Three data files are loaded:

  1. oa a multipolygon sf object of Liverpool census Output Areas (OAs) (\(n = 1584\))
  2. lsoa a multipolygon sf object of Liverpool census Lower Super Output Areas (LSOAs) (\(n = 298\))
  3. properties a point sf object scraped from Nestoria (https://www.nestoria.co.uk) (\(n = 4230\))

You can examine these in the usual way:

# look at the structure
str(oa)
str(lsoa)
# examine the first 6 rows
head(properties)

The census data attributes in oa and lsoa describe economic well-being (unemployment (the unmplyd attribute)), life-stage indicators (percentage of under 16 years (u16), 16-24 years (u25), 25-44 years (u45), 45-64 years (u65) and over 65 years (o65) and an environmental variable of the percentage of the census area containing greenspaces (gs_area). The unemployment and age data were from the 2011 UK population census (https://www.nomisweb.co.uk) and the greenspace proportions were extracted from the Ordnance Survey Open Greenspace layer (https://www.ordnancesurvey.co.uk/opendatadownload/products.html). The spatial frameworks were from the EDINA data library (https://borders.ukdataservice.ac.uk). The layer are projected to the OSGB projection (EPSG 27700) and has a geo-demographic class label (OAC) from the OAC (see https://data.cdrc.ac.uk/dataset/output-area-classification-2011).

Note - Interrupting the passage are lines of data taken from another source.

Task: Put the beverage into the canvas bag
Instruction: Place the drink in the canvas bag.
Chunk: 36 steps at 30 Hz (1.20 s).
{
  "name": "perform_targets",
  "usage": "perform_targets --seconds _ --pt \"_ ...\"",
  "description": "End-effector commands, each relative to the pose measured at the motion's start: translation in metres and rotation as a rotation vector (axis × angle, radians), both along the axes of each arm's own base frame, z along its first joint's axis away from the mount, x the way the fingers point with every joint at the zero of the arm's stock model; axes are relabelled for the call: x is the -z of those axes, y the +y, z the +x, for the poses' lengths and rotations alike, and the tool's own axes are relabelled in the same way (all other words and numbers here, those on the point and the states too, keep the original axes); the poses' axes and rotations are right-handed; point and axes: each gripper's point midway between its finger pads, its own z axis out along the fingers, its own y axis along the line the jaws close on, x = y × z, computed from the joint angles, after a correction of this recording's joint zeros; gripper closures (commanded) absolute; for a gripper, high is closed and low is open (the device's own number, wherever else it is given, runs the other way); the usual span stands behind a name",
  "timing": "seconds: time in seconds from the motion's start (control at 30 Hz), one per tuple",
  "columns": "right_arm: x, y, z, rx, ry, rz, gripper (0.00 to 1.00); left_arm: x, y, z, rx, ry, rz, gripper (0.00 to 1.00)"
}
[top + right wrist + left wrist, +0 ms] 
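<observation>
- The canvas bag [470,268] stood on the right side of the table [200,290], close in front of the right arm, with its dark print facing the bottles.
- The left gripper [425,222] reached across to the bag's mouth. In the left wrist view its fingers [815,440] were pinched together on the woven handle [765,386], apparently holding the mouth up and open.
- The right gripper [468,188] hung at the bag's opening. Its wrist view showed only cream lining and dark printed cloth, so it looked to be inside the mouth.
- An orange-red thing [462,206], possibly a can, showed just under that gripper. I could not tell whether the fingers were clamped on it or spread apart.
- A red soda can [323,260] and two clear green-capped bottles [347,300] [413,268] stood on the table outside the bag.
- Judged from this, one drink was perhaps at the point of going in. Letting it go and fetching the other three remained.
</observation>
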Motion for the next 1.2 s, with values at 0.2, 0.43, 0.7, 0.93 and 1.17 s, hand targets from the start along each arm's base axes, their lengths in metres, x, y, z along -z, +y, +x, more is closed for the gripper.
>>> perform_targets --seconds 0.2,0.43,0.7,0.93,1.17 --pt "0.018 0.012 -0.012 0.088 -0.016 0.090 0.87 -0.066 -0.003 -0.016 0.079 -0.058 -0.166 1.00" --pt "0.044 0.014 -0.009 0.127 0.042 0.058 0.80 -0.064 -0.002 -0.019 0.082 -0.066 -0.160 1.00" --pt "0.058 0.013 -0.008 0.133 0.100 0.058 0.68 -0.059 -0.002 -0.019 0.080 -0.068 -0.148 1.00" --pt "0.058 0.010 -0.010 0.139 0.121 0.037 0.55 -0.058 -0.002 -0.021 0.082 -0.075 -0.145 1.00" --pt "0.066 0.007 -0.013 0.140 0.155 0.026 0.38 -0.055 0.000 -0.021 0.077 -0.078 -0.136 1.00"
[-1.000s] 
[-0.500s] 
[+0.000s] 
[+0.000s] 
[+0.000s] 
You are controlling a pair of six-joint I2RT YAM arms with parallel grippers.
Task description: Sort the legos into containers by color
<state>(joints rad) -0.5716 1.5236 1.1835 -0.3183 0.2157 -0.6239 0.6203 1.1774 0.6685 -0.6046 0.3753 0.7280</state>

We will work mainly with the oa and properties layers in this practical.

The properties data was downloaded on 30th May 2019 using an API (https://www.programmableweb.com/api/nestoria). It contains latitude (Lat) and longitude (Lon) in decimal degrees,allowing an sf point layer to be created from it, price in 1000s of pounds (£), the number of bedrooms and 38 binary variables indicating the presence of different keywords in the property listing such as Conservatory, Garage, Wood Floor etc.

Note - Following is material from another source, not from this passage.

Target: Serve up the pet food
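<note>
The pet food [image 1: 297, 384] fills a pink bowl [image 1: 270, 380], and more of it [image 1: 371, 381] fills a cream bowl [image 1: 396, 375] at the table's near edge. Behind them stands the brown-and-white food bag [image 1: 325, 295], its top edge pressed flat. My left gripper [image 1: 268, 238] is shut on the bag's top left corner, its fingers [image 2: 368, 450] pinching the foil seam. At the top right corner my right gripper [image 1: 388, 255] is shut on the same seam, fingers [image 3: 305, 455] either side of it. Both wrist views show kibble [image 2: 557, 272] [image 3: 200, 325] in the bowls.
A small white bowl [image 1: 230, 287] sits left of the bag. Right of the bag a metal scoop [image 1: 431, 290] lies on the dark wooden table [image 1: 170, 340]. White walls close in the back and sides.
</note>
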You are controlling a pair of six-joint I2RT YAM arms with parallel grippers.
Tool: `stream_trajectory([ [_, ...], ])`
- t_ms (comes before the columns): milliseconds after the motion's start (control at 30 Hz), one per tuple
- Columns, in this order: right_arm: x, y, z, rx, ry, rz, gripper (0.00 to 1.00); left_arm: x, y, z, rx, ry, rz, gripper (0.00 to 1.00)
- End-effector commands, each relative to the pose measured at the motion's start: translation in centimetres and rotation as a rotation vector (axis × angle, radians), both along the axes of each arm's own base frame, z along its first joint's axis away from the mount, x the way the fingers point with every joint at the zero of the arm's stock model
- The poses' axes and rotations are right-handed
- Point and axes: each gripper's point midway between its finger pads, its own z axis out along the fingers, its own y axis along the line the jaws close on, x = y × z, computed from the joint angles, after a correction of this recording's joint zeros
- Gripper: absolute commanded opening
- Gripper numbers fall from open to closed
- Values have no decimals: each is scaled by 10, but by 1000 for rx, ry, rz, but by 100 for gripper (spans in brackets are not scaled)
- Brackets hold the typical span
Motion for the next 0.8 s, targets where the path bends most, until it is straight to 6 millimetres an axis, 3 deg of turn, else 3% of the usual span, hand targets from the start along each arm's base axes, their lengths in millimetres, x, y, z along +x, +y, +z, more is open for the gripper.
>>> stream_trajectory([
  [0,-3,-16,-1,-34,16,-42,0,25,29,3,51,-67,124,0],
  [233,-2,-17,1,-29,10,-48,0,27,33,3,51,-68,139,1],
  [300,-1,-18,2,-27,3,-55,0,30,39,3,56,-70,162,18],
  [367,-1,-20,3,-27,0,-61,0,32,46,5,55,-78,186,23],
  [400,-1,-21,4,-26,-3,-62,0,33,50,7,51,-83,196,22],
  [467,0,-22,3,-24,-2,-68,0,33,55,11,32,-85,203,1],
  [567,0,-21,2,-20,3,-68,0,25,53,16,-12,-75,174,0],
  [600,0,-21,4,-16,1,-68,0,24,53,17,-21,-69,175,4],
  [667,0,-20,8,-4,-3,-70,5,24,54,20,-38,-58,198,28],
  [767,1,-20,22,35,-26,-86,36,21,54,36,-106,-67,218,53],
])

The code below creates a flat data table from the properties point layer and then removes it. The idea in not having a spatial sf object propertiesbut a data table (like a spreadsheet) is similar to many real world situations - there is just a data table that you download, create, scrape or be sent (for example in your dissertation work).

# create a data frame version
props = data.frame(properties)
# check the names of the attributes
names(props)
##  [1] "Kitchen"             "Garden"              "Modern"             
##  [4] "Gas.Central.Heating" "No.Chain"            "Parking"            
##  [7] "Shared.Garden"       "Double.Bedroom"      "Balcony"            
## [10] "New.Build"           "Lift"                "Gym"                
## [13] "Porter"              "Price"               "Beds"               
## [16] "Terraced"            "Detached"            "Semi.Detached"      
## [19] "Conservatory"        "Cul.de.Sac"          "Bungalow"           
## [22] "Garage"              "Reception"           "En.suite"           
## [25] "Conversion"          "Dishwasher"          "Refurbished"        
## [28] "Patio"               "Cottage"             "Listed"             
## [31] "Fireplace"           "Victorian"           "Penthouse"          
## [34] "Purpose.Built"       "Wood.Floor"          "Loft"               
## [37] "Detached.Garage"     "Auction"             "Needs.Modernisation"
## [40] "Double.Garage"       "geometry"            "Lon"                
## [43] "Lat"
# remove the geometry attribute
props = props[, -41]
# remove the properties and lsao layers
rm(list = c("lsoa", "properties"))
# check what is present
ls()
## [1] "oa"    "props"

Both of the remaining objects, oa and props have a data table format, with rows representing observations (people, places, dates, or in this cases census areas) and columns represent their attributes. Such long format data are the most commonly used and are similar to a standard spreadsheet, although the oa object is spatial and has geometries attached to each row, as do spatial data used in a GIS.

2.1.2 Packages

To handle these data types we will need some bespoke tools (functions) and these are found in packages. Recall that if you have not used packages on the computer your are working on before then they will need to be installed, using the install.packages function. The code below tests for the existence of the sf, tidyverse and tmap packages and installs them if they are not found:

# sf for spatial data
if (!is.element("sf", installed.packages()))
    install.packages("sf", dep = T)
# tidyverse for data handling and plotting
if (!is.element("tidyverse", installed.packages()))
    install.packages("tidyverse", dep = T)
# tmap for mapping
if (!is.element("tmap", installed.packages()))
    install.packages("tmap", dep = T)
# load the packages
library(sf)
library(tidyverse)
library(tmap)

2.2 Creating point data

The properties data props has locational attributes that can be used to convert it from a flat data table to point data.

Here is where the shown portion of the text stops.